Приподнимаюсь на локте, сердито выпаливаю:
– Ма! От того, что они сейчас будут делать, зависит наше будущее! Пировать будут, когда закончат! А сейчас мне нужно сгущённое вино! И как можно больше и крепче! Я пока встать не могу, так что следить за их работой придётся тебе. Помнишь, как я проверял, что получилось?
Доса бледнеет:
– Я столько не выпью…
– Вот же… Да не надо пить! Обмакни тряпочку на лучине, и подожги! Если горит, значит, нормально. Если же нет – то обратно в горшок и гнать по новой! Воду держать постоянно холодной!
Матушка кивает, и я машу рукой:
– Иди, мама.
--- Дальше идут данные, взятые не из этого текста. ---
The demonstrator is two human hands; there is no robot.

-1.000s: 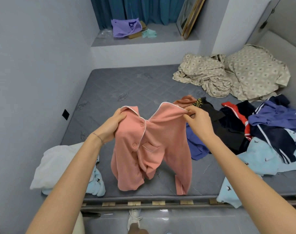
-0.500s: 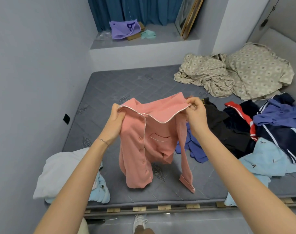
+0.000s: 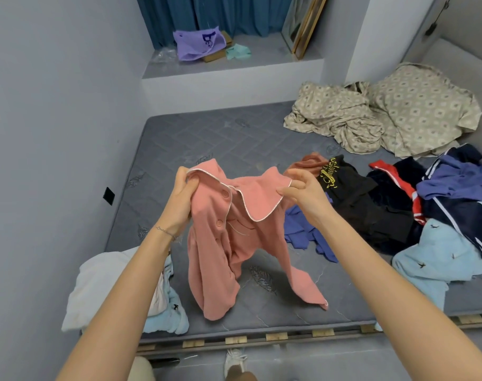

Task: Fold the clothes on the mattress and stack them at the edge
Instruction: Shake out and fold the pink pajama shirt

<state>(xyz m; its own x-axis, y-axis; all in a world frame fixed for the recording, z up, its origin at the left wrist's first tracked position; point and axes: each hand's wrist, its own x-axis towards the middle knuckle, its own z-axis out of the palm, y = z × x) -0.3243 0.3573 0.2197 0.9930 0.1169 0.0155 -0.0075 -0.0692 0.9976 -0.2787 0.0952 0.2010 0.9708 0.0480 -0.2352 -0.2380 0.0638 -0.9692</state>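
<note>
I have the pink shirt (image 3: 228, 243) up in the air between my hands, buttoned front toward me. My left hand (image 3: 183, 199) is curled tight round the cloth at one end of the collar. My right hand (image 3: 303, 193) pinches the piped collar edge at the other end between thumb and fingers. The hands are apart, with the collar sagging between them. The body hangs below my left hand and one sleeve trails down under my right, low over the mattress (image 3: 206, 138); I cannot tell if the hem touches it.

I take this as the shake-out step: the shirt is picked and held by its top, but not yet spread or folded. Next it needs laying flat on the bare patch just beyond and below my hands, sleeves turned in. Then it goes onto the small stack (image 3: 110, 284) below my left forearm. The heap of loose clothes (image 3: 399, 204) waits past my right hand.
</note>
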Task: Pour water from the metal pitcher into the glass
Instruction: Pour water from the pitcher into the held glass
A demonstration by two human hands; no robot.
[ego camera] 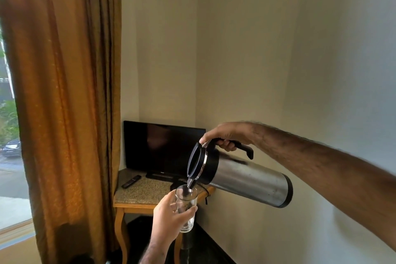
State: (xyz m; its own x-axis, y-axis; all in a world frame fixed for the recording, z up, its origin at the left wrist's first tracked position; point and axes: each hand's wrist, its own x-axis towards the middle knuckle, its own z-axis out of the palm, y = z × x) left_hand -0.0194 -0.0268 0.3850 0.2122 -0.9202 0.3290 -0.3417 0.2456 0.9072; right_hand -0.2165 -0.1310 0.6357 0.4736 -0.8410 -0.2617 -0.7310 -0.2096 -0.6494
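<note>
I see a room corner with pale walls, and a small wooden counter (137,194) with a speckled stone top tucked into it. A dark television (162,148) stands on that counter, with a remote (131,181) lying near its left front edge. An orange-brown curtain (64,92) hangs at the left, and beside it a strip of window (8,135) shows a street and a parked car.

My right forearm runs off the frame edge, and the counter's legs are partly hidden behind my left wrist. I cannot make out any water stream or water level in the glass.

My right hand (229,135) is wrapped around the black handle of the metal pitcher (246,176), which is tipped almost horizontal, with its black lid and spout pointing left and down. The spout sits just inside the rim of the clear glass (186,206), which my left hand (169,218) clasps around its side, held in the air in front of the counter.
</note>
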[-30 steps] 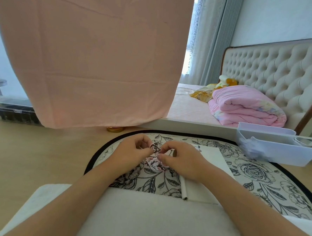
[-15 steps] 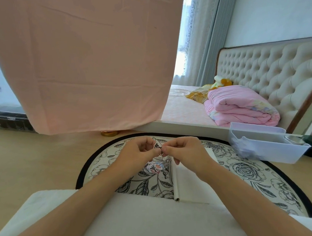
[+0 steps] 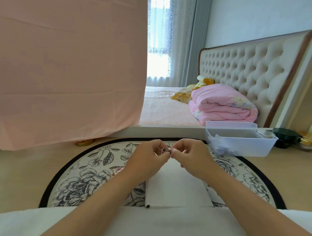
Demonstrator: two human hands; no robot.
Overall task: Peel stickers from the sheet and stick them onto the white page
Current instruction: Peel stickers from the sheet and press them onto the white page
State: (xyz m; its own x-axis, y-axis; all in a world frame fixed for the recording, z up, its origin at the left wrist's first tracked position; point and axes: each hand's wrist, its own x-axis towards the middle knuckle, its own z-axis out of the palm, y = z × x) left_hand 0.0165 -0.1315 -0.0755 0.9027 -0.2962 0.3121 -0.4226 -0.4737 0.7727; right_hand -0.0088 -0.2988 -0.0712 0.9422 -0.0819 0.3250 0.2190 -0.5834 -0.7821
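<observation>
Just above the far end of the white page (image 3: 174, 188), the left hand (image 3: 146, 159) and right hand (image 3: 192, 155) meet fingertip to fingertip, both pinching one small dark sticker (image 3: 165, 150). It looks mid-peel, not yet placed. The page's visible part shows no stickers. Another printed piece (image 3: 116, 170) peeks out beside the left wrist, so most work seems left.

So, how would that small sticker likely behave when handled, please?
Probably very light and floppy: the sticker is a tiny thin scrap pinched between the left hand and right hand. Once peeled, it may well cling to fingers.
</observation>
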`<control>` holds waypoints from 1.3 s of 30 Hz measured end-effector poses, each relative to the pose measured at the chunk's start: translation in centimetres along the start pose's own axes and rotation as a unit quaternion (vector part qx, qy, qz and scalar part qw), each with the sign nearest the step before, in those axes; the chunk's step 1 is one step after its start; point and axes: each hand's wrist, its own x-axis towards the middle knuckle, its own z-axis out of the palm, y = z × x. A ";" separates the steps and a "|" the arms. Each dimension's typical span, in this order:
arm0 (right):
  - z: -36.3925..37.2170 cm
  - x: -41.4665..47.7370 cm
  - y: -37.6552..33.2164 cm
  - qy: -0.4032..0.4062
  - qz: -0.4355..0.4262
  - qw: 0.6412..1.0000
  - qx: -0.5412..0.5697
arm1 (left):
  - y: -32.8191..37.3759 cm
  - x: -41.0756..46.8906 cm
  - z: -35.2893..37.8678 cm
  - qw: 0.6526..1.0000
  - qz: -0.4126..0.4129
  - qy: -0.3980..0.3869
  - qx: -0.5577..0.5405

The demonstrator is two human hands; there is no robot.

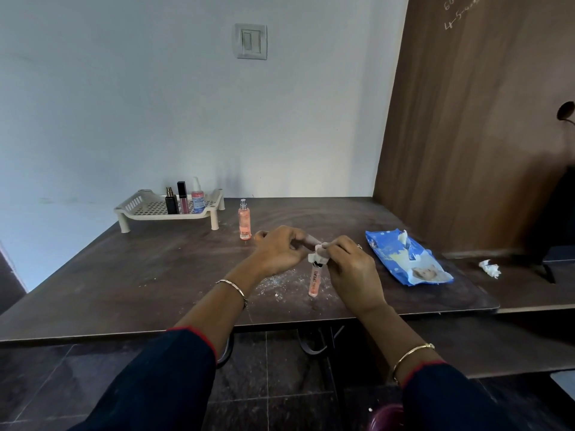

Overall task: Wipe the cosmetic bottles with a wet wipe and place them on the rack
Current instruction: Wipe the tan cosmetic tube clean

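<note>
I pinch the wet wipe around the slim peach bottle's cap with my right hand, while my left hand closes beside it, apparently steadying. The bottle stands near me, well apart from the rack, so I judge it isn't clean yet.

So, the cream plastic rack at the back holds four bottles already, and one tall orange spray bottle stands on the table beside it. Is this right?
Not quite: the head view shows three bottles on the cream plastic rack, not four: a black one, a pink tube and a clear pump bottle. The tall orange spray bottle does stand on the table beside it.
</note>
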 end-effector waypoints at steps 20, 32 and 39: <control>1.4 -3.1 0.6 -0.023 0.286 0.946 0.150 | 0.3 2.2 -0.4 0.966 -0.127 -0.002 -0.224; 2.5 -0.4 -0.8 0.081 0.308 0.935 0.157 | 1.2 3.1 0.2 0.956 -0.171 -0.012 -0.240; 1.9 -1.7 -1.7 0.031 0.371 0.917 0.144 | 1.1 3.0 -0.1 0.962 -0.158 -0.013 -0.221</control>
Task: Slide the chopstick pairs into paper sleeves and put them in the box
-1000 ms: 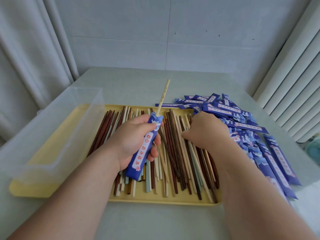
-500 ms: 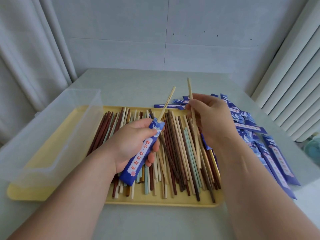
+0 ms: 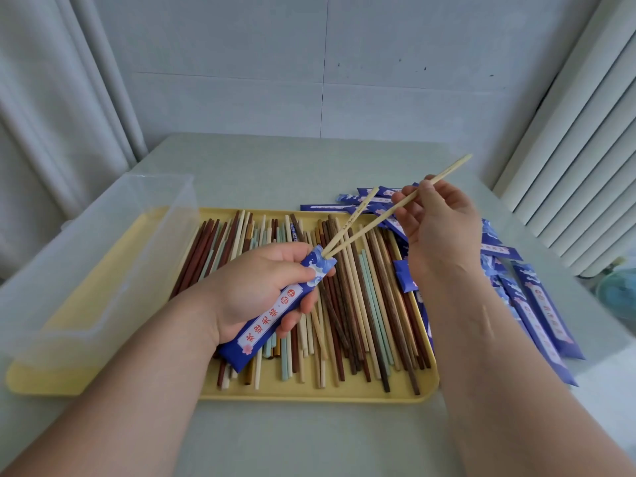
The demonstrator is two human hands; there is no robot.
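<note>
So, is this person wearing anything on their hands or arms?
No. The left hand and right hand are bare: no gloves, and no rings in view. The left forearm and right forearm are uncovered to the picture's edge, with no sleeve, watch or bracelet.

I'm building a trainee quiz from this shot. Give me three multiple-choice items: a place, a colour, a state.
1. Where do the spare sleeves lie?
A. On a chair
B. On the table, right of the tray
C. On the floor

2. What colour is the tray?
A. Red
B. Green
C. Yellow

3. The chopstick that the right hand pinches is:
A. tip at the mouth of the held sleeve in the left hand's grip
B. fully inside a sleeve
C. flat on the tray

1 B: the blue pile spreads past the tray's right edge.
2 C: its rim is pale yellow.
3 A: it slants from the fingers down to the sleeve's mouth.
</note>
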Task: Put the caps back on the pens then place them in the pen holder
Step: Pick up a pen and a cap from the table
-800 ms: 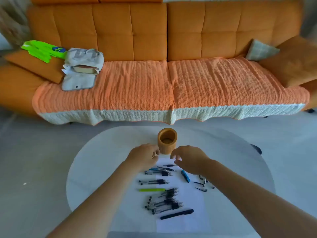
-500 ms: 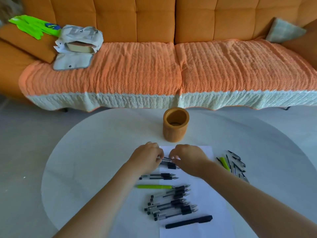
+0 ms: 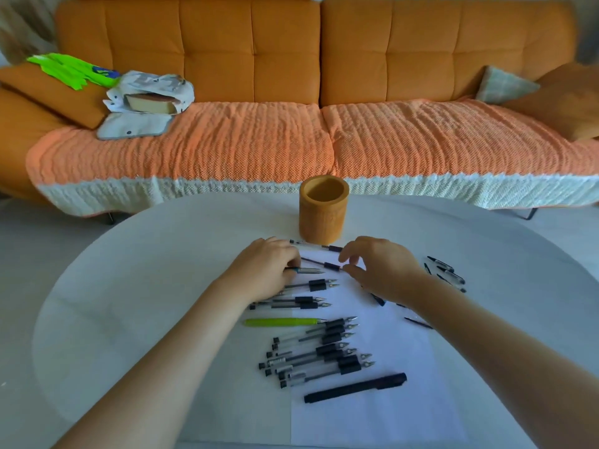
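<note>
A round wooden pen holder (image 3: 324, 218) stands empty at the far middle of the white table (image 3: 146, 286). Several uncapped black pens (image 3: 317, 354), a green pen (image 3: 278, 322) and a black marker (image 3: 355, 387) lie on a white paper sheet (image 3: 382, 416). Loose caps (image 3: 449, 274) lie to the right. My left hand (image 3: 264, 270) grips a blue pen with a silver tip (image 3: 306, 271) just above the sheet. My right hand (image 3: 381, 270) hovers beside it, thumb and forefinger apart at the end of a thin pen (image 3: 322, 264). Another pen (image 3: 316, 245) lies by the holder's foot.
An orange sofa (image 3: 324, 59) with a knitted throw runs behind the table. On it lie cushions, a green item (image 3: 69, 69) and a cloth bundle with a tablet (image 3: 139, 124). Grey floor surrounds the table.
My hands have drawn apart. The left one now grips the blue pen, and the right one has opened near a thin pen. The view has shifted a little.
</note>
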Action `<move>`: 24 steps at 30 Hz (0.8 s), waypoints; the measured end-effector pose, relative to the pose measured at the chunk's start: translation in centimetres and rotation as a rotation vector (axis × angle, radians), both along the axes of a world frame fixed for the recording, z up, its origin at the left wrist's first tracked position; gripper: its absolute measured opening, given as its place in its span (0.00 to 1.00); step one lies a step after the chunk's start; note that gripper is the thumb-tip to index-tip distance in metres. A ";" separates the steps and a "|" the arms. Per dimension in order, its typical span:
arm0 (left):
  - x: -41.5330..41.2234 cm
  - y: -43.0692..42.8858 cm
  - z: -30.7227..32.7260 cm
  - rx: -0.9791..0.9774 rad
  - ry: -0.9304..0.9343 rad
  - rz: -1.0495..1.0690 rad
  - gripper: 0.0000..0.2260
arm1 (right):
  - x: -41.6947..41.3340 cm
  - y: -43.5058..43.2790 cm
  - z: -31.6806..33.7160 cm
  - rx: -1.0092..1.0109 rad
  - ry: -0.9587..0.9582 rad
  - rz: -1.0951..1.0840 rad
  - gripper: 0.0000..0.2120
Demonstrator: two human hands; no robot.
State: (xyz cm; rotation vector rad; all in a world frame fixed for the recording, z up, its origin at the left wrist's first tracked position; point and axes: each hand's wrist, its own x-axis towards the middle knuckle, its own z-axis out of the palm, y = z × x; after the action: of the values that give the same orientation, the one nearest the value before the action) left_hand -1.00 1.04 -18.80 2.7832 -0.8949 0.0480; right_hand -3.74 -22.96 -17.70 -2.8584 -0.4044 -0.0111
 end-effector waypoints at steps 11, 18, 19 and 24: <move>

Пусть немедленно начинают!
– А как же ты?
– Всё в порядке. Мне просто надо отдохнуть и… Поесть.
Аруанн мгновенно вскакивает:
– Ох, совсем же забыла! А ведь ты…
Обрывает фразу на полуслове, торопливо уносится вниз, потому что я слышу, как стучат по доскам пола деревянные подошвы. Оставшись один вытягиваюсь на просышенных и проветренных шкурах, заложив руки за голову – эх, хорошо!.. В двери почтительно стучат, и я выпрямляюсь, одновременно разрешая войти. Появляется довольно миловидная, но грязная девчонка, по виду – моя ровесница, вносящая даже с натугой деревянное блюдо, на котором парит здоровенный, с мою голову, кус мяса, обложенный толстыми ломтями уже знакомого серого хлеба с отрубями. Ещё кувшин, источающий слабый запах вина и глиняная кружка, довольно чистая. Даже, как я вижу, ещё влажная. Ну-ну…
– Ваш ужин, сьере Атти.
Она улыбается, но я вижу, как хитро поблёскивают её глазёнки. Неужели мой носитель на неё западал? Или просто девочка хочет воспользоваться моментом? Посмотрим. Сейчас меня кроме еды ничего не волнует. В желудке разом звучит императорский гимн на тридцать три серебряных фанфары. Потому выхватываю блюдо из её рук, вцепляюсь в мясо обеими руками и погружаю в него свои зубы. К счастью, у носителя они белые и крепкие. Бурчу с набитым ртом:
– Налей мне.
Та послушно выполняет требование, я делаю глоток – ого! Слабенькое, почти сок, но вкусное! Аромат тонкий, приятный. Потому уминаю кусок, время от времени запивая его винцом. Не рано ли? Всего то четырнадцать годков биологического возраста. Да нет, наверное.